Et la « frontale »… Indispensable « frontale » ! Cette lampe qu’on fixe sur sa tête et qui vous accompagnera dès la tombée de la nuit (vers 17h30 en hiver) jusqu’au lendemain matin. Sans elle, vous êtes aveugle, incapable de voir ce que vous avez dans votre assiette à l’heure du dîner, incapable de retrouver votre tente au bivouac, de vous glisser dans votre sac de couchage.

Indispensables aussi les « Micropur », ces pastilles qui purifieront l’eau de votre gourde puisée dans des puits creusés au milieu de nulle part. Précaution essentielle, vitale même pour ne pas attraper la turista, la diarrhée du voyageur, qui peut transformer un trek anodin en « inconfortable » Chemin de Croix. Doux euphémisme !

Le voyage à pied ne connaît pas la crise !

Mis bout à bout, ces « obligations » et autres désagréments avérés ou potentiels pourraient en détourner plus d’un et, surtout, plus d’une.

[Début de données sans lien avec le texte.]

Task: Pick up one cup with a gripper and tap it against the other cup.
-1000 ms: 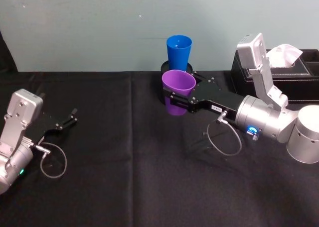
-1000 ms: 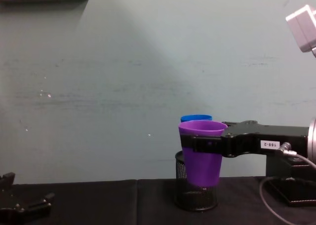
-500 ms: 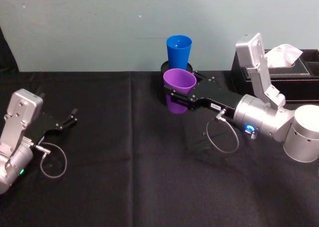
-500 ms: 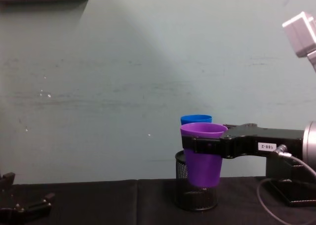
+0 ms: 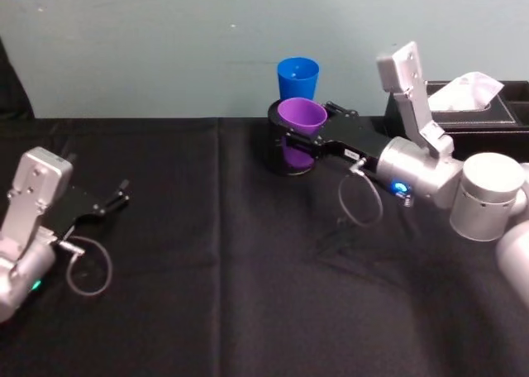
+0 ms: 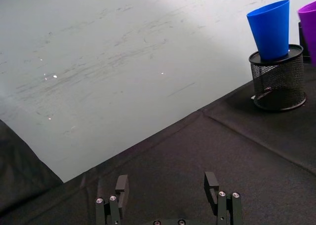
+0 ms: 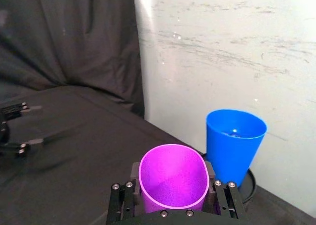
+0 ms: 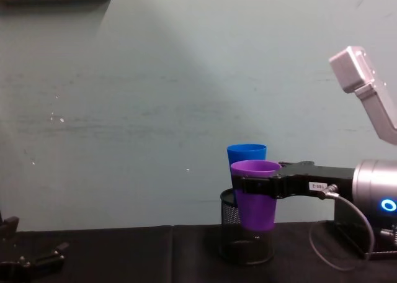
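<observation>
Holding purple cup [image 5: 302, 114] upright, rim up: right pincer [image 5: 299, 134].

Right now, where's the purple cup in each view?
Head view: purple cup centre, in the right pincer, in front of the blue cup.
Chest view: purple cup right of centre, overlapping the blue cup.
Left wrist view: purple cup beside the blue cup.
Right wrist view: purple cup clamped nearest the lens.
Landmark: blue cup in the mesh holder.

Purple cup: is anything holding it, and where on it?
The right tool grips the purple cup by its sides, just below the rim. The left tool holds nothing.
</observation>
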### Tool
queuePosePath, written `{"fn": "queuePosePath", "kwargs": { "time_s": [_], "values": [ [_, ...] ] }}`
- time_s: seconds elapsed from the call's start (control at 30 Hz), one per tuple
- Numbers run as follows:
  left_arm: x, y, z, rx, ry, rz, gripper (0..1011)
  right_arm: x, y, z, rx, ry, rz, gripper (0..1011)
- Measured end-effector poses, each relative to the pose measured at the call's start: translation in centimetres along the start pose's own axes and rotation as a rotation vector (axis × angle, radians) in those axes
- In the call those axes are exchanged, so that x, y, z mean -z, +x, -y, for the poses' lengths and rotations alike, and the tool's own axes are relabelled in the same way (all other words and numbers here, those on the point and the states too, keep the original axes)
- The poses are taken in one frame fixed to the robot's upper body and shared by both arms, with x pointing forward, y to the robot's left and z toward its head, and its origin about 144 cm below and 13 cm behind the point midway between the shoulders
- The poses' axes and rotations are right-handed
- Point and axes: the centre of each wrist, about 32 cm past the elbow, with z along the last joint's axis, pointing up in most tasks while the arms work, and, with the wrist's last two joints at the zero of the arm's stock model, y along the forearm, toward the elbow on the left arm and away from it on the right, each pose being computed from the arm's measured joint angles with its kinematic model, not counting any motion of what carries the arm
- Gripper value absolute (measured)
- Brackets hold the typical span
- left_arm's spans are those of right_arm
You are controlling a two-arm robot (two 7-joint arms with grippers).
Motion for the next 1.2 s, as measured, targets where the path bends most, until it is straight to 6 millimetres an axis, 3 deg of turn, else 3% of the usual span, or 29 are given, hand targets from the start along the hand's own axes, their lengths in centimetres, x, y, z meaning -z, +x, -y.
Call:
{"fn": "queuePosePath", "kwargs": {
  "time_s": [0.4,1.2],
  "values": [
    [0.0,0.0,0.0,0.0,0.0,0.0,1000,0.6,1.5,-2.5,0.046,0.025,-0.034,729],
    [0.0,0.0,0.0,0.0,0.0,0.0,1000,0.7,1.8,-3.2,0.099,0.063,-0.052,728]
  ]
}}
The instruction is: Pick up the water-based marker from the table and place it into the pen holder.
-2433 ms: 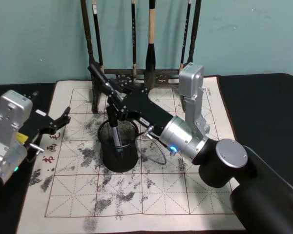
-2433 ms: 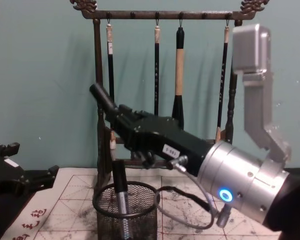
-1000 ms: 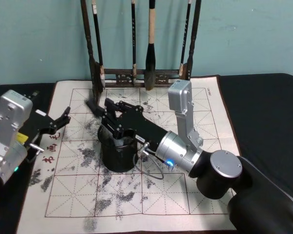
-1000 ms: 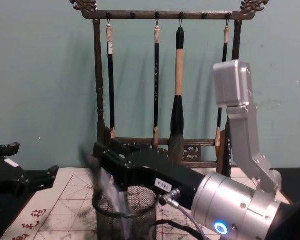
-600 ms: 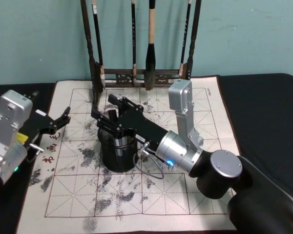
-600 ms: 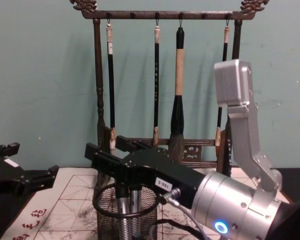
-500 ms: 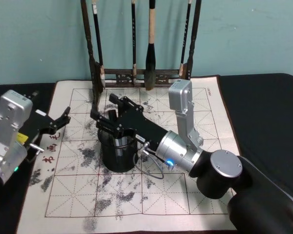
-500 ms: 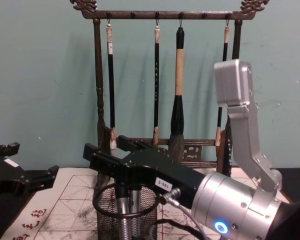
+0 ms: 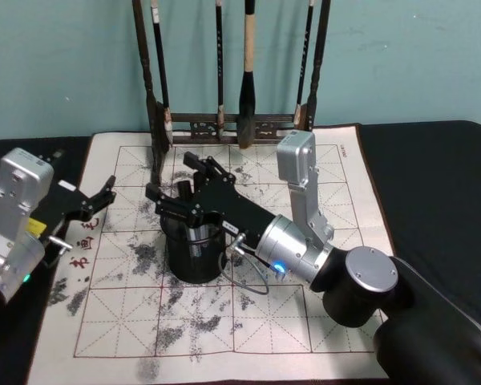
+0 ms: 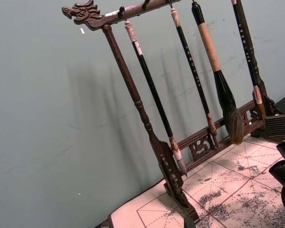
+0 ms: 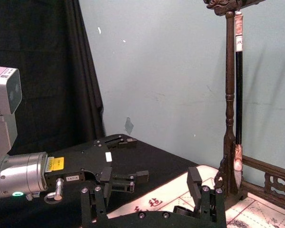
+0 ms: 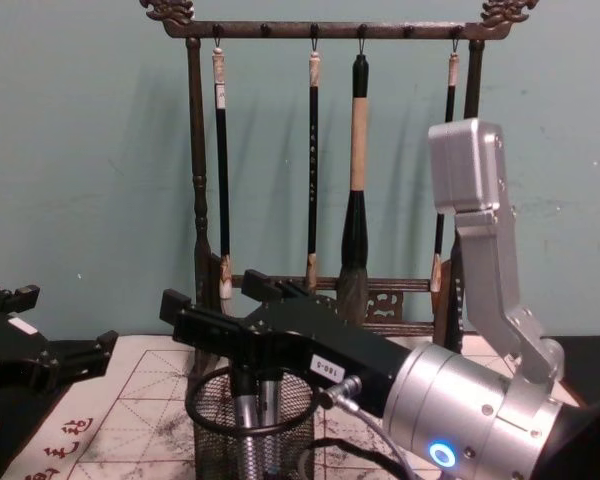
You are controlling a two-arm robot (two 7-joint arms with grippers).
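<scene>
The right gripper [image 9: 176, 192] hangs just over the pen holder [image 9: 194, 255], its fingers spread apart and gripping nothing. The water-based marker [image 12: 244, 425] stands upright inside the mesh cup, free of the fingers. The left gripper [image 9: 96, 200] rests open at the mat's [image 9: 321, 321] left edge, well apart

Beyond your right gripper [image 9: 176, 183] stands a tall dark wooden brush rack [image 9: 224, 124] with carved ends on its top bar. Four calligraphy brushes hang from it; the thickest brush, with a tan handle and a dark tuft [image 12: 358, 150], is third from the left. Under the gripper lies a cream felt mat with a brown grid and grey ink stains [image 9: 305, 321], on a black tablecloth [image 9: 433, 176]. Behind the rack is a plain teal wall [image 9: 64, 64].
</scene>
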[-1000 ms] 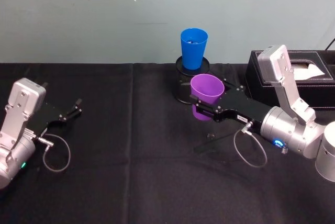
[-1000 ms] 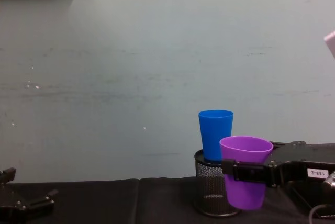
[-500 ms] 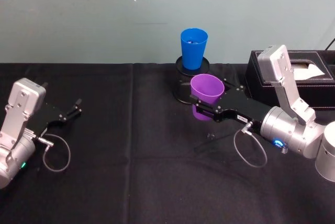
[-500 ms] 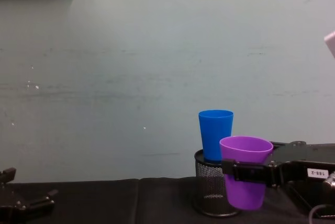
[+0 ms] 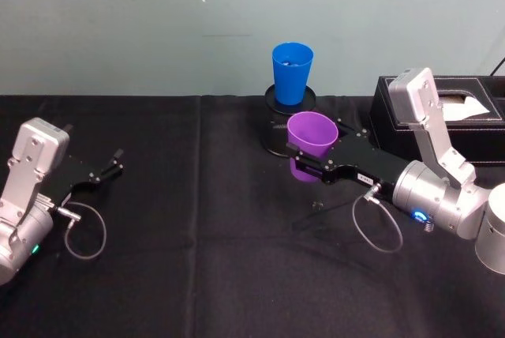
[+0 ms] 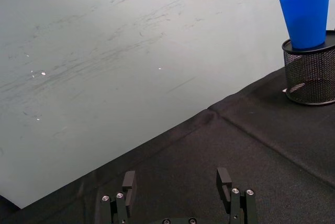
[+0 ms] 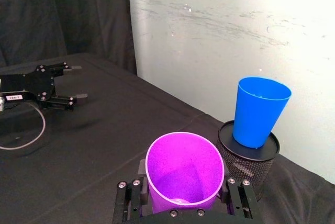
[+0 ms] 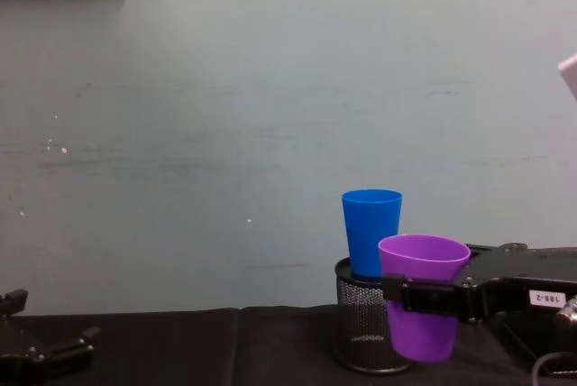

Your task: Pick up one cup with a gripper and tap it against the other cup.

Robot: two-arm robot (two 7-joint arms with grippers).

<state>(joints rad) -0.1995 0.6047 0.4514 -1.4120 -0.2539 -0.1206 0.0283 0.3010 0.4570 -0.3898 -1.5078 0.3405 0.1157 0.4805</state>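
Observation:
My right gripper (image 5: 309, 160) (image 8: 416, 297) (image 7: 183, 192) is shut on the purple cup (image 5: 311, 142) (image 8: 422, 296) (image 7: 184, 169) and holds it upright above the black cloth. Just behind it, the blue cup (image 5: 291, 72) (image 8: 370, 231) (image 7: 259, 110) (image 6: 306, 12) stands upright in a black mesh pen holder (image 5: 276, 129) (image 8: 361, 327) (image 7: 251, 161) (image 6: 311, 75). A small gap separates the two cups in the right wrist view. My left gripper (image 5: 110, 166) (image 6: 178, 181) (image 7: 73, 84) rests open on the cloth at the far left.
A black tissue box (image 5: 465, 129) stands at the right behind my right arm. A pale green wall (image 8: 270, 115) runs close behind the table. The black cloth (image 5: 197, 235) is bare between the two arms.
The purple cup has risen very slightly in my right gripper and its shadow on the cloth has shifted. The left arm has not moved.

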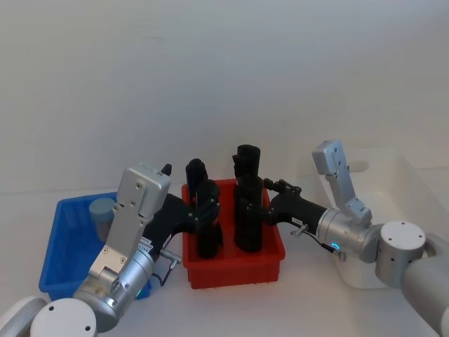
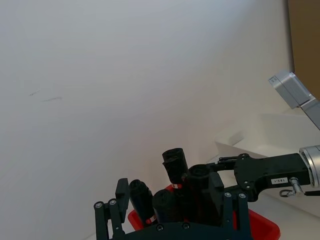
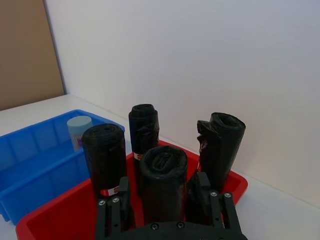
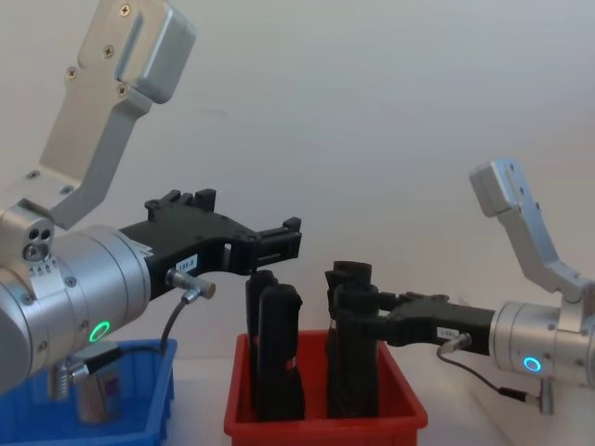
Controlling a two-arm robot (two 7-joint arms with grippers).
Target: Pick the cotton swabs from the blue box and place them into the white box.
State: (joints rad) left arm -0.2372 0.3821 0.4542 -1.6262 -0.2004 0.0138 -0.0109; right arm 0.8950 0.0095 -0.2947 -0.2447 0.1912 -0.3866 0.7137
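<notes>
Silver cylindrical arms, black left gripper (image 4: 279,243), glowing green ring.

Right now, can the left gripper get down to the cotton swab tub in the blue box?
Probably yes. The left gripper hangs over the red bin, while the cotton swab tub stands uncovered in the blue box.

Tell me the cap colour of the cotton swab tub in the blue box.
Pale blue-grey cap on the cotton swab tub, clearest in the right wrist view.

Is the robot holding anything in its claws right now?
The right gripper straddles a black roll in the red bin, but a firm grip cannot be told. The left gripper holds nothing.
</notes>
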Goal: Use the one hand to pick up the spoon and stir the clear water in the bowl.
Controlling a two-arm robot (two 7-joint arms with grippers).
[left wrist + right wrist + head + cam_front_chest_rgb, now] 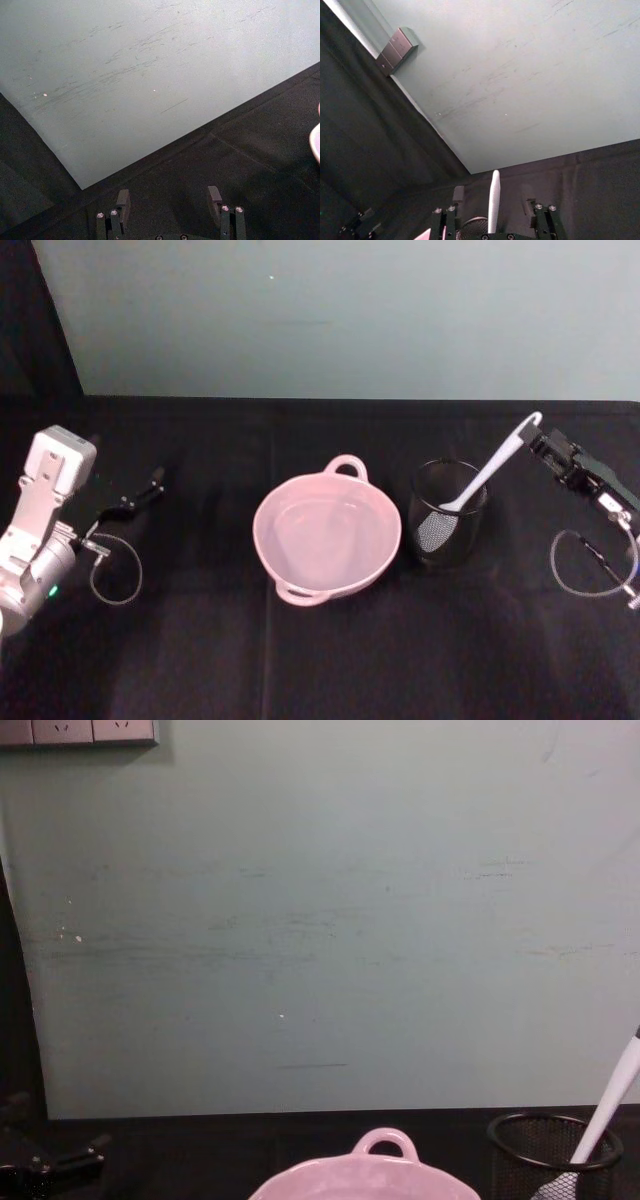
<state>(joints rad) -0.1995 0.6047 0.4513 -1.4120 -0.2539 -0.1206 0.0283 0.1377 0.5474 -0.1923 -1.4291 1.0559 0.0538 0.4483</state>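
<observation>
The white spoon [487, 468] leans in a black wire-mesh cup [448, 515], its handle end pointing up and to the right. My right gripper [543, 440] is at that handle end. In the right wrist view the gripper [492, 194] stands open with the spoon handle [494, 202] between the fingers [458, 193], and a gap shows on each side. The pink bowl [285, 508] sits in the middle of the table with clear water [322, 537] faintly glinting inside. My left gripper [150, 485] rests open at the far left, holding nothing.
A black cloth covers the table [200, 660], and a pale green wall [330, 310] stands behind it. The mesh cup stands just right of the bowl, almost touching it. The chest view shows the bowl's loop handle [385, 1144] and the cup [553, 1152].
</observation>
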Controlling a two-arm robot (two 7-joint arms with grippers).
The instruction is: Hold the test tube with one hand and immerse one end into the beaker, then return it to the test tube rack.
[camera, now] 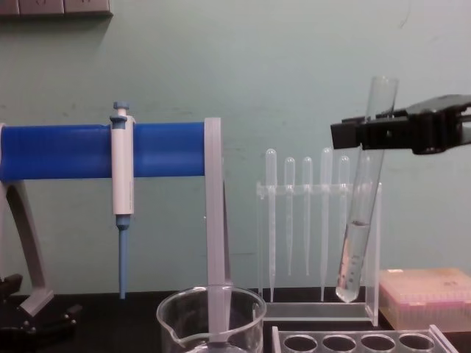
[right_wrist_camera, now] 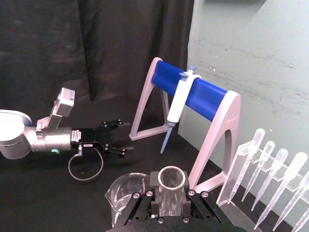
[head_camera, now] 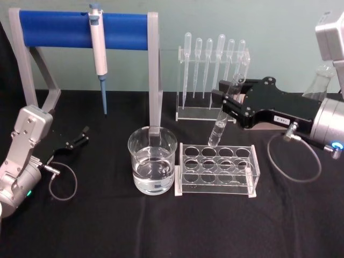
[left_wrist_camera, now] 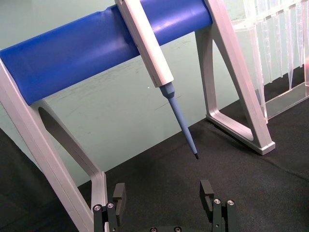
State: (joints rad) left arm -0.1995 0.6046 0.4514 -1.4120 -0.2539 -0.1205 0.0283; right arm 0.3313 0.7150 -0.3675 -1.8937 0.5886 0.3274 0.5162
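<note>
Chest view: the right pincer (camera: 370, 134) pinches the tilted clear tube (camera: 358, 228) below its rim, liquid in the rounded end beneath, rack (camera: 353, 343) underneath cut off.

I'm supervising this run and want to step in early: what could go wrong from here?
The right gripper pinches the tilted test tube near its top, so it may swing or slip. Its bottom hangs low above the rack; moving sideways toward the beaker could clip either rim. The left gripper sits parked, open.
</note>
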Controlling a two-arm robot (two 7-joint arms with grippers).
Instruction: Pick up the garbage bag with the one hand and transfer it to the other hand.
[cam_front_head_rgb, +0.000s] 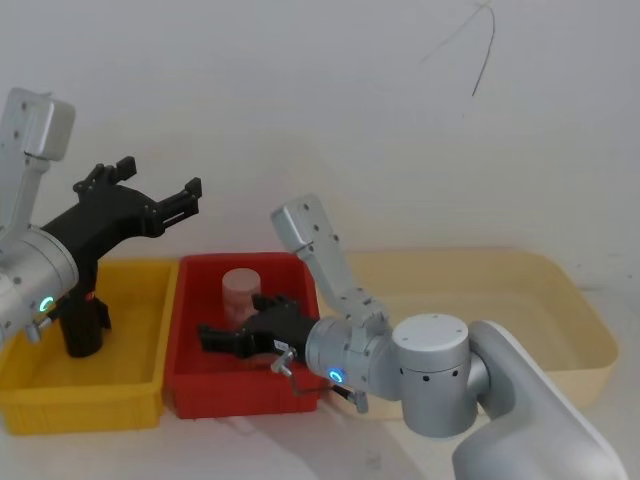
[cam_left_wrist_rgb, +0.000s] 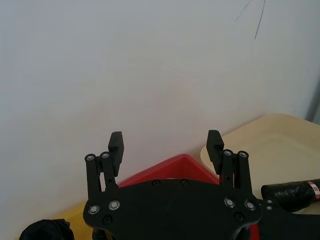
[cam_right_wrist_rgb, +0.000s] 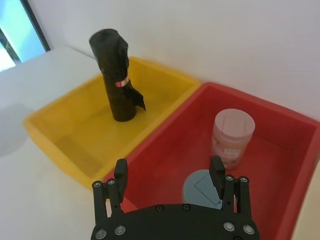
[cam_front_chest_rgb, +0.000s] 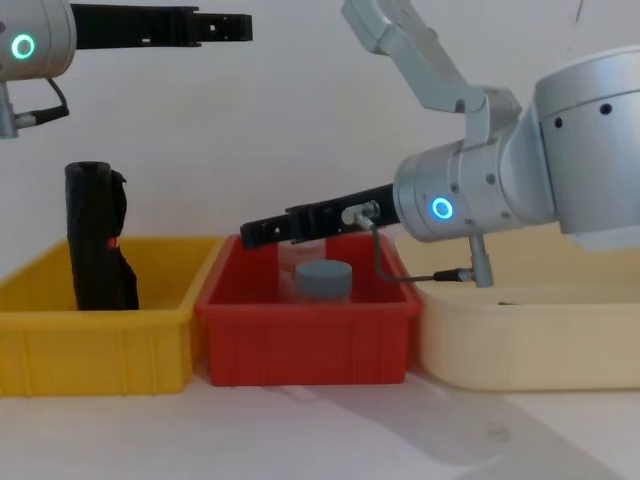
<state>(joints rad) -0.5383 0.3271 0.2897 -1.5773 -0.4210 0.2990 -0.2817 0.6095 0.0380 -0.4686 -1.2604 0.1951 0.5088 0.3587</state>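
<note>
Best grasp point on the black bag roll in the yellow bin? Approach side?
Probably the top half of the garbage bag, which stands upright and clears the yellow bin rim. Bring the open left gripper down from above, fingers straddling the roll near its red mark. A loose flap flares lower down, so grip above it. The right gripper hangs open over the red bin.
</note>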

Eh bien non ! Cette formule de voyage ne connaît pas la crise, comme en attestent les prévisions de Voyageurs du Monde (1). Elle est dans l’air du temps, souvent respectueuse des pays visités, de leurs populations et des écosystèmes fragiles. Écolo-compatible et responsable, comme on dit (2).

Comme quoi, dans notre société éprise de sécurité sanitaire et de confort high-tech, certaines et certains trouvent dans ces vacances un peu « rustiques » un authentique épanouissement… au rapport qualité/prix parfois exceptionnel. Ce qui compte aussi.

(1) Voyageurs du Monde annonce une reprise de l'activité

(2) Dernièrement, Terres d’Aventure a été certifié "Tourisme Responsable" par l’Afnor Certification.